Your instructions: Starting at the line below holding "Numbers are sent" and stopping at the line holding "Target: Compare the", print every line exactly, both ends included, and leave the rest out.

Information shown:
+--

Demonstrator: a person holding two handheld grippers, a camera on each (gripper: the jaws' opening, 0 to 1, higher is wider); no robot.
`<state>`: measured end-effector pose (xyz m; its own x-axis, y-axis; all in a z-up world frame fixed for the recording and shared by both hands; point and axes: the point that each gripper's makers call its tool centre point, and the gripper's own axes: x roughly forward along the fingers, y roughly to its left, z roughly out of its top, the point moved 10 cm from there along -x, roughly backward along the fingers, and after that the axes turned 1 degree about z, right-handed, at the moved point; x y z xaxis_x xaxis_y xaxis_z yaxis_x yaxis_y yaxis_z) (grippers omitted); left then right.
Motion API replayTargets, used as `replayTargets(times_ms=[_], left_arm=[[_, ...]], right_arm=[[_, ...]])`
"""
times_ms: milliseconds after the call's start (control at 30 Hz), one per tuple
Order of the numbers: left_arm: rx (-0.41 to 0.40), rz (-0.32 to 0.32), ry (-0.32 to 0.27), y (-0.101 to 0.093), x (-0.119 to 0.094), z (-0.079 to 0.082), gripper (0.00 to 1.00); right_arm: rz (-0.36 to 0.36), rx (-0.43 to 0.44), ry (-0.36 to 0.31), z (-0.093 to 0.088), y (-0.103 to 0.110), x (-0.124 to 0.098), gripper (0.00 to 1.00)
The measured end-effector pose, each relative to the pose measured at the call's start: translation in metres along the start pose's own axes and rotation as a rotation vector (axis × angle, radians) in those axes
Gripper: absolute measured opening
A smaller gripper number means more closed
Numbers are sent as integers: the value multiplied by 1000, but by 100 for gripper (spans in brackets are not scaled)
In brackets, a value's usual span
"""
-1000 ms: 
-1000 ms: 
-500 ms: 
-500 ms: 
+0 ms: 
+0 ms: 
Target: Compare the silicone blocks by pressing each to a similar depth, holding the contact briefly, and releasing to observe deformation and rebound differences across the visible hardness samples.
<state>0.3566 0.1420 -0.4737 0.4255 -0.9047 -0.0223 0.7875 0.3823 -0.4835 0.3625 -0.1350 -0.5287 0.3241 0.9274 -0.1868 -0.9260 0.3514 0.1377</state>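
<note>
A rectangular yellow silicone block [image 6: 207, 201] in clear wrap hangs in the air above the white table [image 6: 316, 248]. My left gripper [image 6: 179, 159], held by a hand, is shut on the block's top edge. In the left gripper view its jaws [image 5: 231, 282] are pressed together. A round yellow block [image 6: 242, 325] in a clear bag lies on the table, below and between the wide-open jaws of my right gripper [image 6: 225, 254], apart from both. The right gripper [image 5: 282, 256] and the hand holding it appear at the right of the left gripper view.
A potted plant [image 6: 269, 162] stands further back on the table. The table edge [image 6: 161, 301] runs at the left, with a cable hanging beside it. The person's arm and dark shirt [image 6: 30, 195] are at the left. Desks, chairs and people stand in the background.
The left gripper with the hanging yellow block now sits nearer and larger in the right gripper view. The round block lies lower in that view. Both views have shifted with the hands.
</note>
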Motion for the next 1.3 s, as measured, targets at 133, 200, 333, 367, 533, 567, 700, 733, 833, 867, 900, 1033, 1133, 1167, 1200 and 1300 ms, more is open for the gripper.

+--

Solution below:
Numbers are sent as integers: the value multiplied by 1000, but by 100 for gripper (spans in brackets are not scaled)
In brackets, a value's usual span
"""
-1000 ms: 
-1000 ms: 
-500 ms: 
-500 ms: 
+0 ms: 
+0 ms: 
Target: Compare the silicone blocks by pressing each to a similar depth, holding the contact briefly, and releasing to observe deformation and rebound differences across the visible hardness samples.

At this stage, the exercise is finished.